EXERCISE
Below are records; reproduce exactly the lines from the one containing "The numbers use" through the end, both included, and only those.

DATA TO EXAMINE

- - -

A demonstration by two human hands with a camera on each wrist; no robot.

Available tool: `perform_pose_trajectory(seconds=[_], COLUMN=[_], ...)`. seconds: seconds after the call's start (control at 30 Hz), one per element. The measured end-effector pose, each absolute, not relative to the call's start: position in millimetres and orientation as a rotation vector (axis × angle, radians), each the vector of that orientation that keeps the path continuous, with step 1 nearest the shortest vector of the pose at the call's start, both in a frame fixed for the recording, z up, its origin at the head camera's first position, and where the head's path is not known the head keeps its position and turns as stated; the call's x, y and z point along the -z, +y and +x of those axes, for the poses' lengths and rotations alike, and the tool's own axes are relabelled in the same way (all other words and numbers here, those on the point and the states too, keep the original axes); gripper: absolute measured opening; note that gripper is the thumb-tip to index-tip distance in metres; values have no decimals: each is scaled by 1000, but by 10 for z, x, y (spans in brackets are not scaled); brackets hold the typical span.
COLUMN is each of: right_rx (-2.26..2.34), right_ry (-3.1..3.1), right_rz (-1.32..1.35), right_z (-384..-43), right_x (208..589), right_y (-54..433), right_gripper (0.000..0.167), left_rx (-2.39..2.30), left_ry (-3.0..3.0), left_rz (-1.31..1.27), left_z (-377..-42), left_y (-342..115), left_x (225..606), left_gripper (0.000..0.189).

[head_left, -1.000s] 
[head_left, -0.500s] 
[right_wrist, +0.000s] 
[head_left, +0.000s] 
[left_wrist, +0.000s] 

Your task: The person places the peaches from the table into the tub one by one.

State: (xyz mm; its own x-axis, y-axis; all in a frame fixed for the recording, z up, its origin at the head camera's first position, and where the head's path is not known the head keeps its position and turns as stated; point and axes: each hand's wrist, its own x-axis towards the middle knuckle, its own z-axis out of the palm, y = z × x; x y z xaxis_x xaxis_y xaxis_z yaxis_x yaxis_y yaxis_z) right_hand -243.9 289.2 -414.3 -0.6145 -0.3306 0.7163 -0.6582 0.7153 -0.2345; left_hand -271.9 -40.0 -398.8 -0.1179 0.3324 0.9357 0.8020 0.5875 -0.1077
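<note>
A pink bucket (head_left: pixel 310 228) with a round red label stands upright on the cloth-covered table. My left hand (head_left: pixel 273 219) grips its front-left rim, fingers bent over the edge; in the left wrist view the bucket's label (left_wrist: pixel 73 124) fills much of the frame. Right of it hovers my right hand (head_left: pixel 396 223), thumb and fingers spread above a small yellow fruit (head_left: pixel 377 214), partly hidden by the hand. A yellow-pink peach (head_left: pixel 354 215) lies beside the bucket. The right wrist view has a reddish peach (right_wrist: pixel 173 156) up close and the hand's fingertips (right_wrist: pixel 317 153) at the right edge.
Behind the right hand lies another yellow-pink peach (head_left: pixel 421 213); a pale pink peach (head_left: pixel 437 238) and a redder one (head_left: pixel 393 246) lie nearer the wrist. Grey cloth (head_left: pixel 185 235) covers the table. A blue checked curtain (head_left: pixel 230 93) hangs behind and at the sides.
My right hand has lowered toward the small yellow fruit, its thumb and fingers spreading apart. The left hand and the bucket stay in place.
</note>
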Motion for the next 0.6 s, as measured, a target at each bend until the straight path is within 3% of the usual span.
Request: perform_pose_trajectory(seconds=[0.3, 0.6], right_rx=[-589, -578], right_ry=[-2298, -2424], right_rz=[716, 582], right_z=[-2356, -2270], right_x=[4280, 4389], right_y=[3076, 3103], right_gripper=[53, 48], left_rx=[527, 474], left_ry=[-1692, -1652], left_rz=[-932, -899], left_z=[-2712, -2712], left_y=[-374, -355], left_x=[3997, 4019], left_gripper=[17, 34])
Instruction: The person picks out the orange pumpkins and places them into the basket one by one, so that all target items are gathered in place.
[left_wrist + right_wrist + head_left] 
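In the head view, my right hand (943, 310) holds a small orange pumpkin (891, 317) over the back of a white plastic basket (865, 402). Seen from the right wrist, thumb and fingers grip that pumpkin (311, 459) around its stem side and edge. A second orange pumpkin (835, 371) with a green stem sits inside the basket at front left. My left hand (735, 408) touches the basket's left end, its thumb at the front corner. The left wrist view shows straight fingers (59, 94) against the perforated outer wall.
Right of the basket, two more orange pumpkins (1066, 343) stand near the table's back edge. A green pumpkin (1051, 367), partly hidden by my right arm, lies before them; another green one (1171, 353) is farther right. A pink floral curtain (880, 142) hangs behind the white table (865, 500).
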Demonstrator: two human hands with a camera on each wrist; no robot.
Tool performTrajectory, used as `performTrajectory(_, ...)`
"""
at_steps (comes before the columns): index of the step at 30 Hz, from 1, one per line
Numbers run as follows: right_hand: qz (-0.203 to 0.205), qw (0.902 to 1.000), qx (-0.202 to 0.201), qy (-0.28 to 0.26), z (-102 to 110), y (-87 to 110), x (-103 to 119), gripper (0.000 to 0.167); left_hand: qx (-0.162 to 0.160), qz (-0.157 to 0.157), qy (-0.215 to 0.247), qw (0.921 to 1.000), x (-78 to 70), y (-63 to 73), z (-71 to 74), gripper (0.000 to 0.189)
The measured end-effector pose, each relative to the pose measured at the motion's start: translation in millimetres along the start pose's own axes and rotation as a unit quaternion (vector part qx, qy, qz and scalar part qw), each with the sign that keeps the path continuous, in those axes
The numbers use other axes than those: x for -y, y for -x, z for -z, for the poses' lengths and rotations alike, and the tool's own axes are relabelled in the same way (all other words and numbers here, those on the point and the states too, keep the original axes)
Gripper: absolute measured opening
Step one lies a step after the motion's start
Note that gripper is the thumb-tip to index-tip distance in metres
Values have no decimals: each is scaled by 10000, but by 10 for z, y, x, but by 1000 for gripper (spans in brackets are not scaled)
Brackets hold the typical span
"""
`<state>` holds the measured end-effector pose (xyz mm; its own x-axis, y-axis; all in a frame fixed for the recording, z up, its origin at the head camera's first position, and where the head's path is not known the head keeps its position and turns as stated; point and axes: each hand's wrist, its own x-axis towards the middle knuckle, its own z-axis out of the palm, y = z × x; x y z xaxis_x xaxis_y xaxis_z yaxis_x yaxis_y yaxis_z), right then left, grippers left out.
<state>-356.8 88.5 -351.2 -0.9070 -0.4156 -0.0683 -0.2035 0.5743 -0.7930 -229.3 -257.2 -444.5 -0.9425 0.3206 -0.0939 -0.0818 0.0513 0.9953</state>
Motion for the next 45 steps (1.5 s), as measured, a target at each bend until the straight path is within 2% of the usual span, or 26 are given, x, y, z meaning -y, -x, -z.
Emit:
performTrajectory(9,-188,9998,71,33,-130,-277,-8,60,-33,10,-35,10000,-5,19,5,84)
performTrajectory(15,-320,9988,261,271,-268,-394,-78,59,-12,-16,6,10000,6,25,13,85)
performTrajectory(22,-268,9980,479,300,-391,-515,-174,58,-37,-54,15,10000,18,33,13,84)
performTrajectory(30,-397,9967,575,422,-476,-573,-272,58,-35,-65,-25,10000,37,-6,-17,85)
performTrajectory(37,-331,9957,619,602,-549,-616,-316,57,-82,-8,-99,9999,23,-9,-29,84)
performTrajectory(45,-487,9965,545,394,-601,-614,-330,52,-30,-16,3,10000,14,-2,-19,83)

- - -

OUTPUT FOR THIS EXERCISE
The numbers use other axes than those: x for -y, y for -x, z for -z, for the poses' lengths and rotations alike, and the tool's own axes are relabelled in the same way (all other words and numbers here, those on the point and the states too, keep the original axes)
Gripper: absolute measured opening
Step one lies a step after the motion's start
Note that gripper is the thumb-tip to index-tip distance in metres
Values have no decimals: each is scaled by 10000, but by 10 for z, y, x, but by 1000 for gripper (spans in brackets are not scaled)
Brackets hold the typical span
"""
`<state>` holds the measured end-effector pose (xyz mm; its own x-axis, y-axis; all in a frame fixed for the recording, z up, its origin at the head camera's first position, and where the head's path is not known the head keeps its position and turns as stated; point and axes: each hand's wrist, its own x-axis towards the middle knuckle, its own z-axis out of the palm, y = z × x; x y z xaxis_x xaxis_y xaxis_z yaxis_x yaxis_y yaxis_z), right then left, grippers left out.
<state>-356.8 88.5 -351.2 -0.9070 -0.4156 -0.0683 -0.2035 0.5743 -0.7930 -229.3 -257.2 -444.5 -0.9425 0.3206 -0.0939 -0.0818 0.0513 0.9953</state>
Motion for the next 45 steps (1.5 s), as measured, a target at each bend until the straight path is within 2% of the usual span, or 26 are given, x, y, z meaning -y, -x, -z.
Emit:
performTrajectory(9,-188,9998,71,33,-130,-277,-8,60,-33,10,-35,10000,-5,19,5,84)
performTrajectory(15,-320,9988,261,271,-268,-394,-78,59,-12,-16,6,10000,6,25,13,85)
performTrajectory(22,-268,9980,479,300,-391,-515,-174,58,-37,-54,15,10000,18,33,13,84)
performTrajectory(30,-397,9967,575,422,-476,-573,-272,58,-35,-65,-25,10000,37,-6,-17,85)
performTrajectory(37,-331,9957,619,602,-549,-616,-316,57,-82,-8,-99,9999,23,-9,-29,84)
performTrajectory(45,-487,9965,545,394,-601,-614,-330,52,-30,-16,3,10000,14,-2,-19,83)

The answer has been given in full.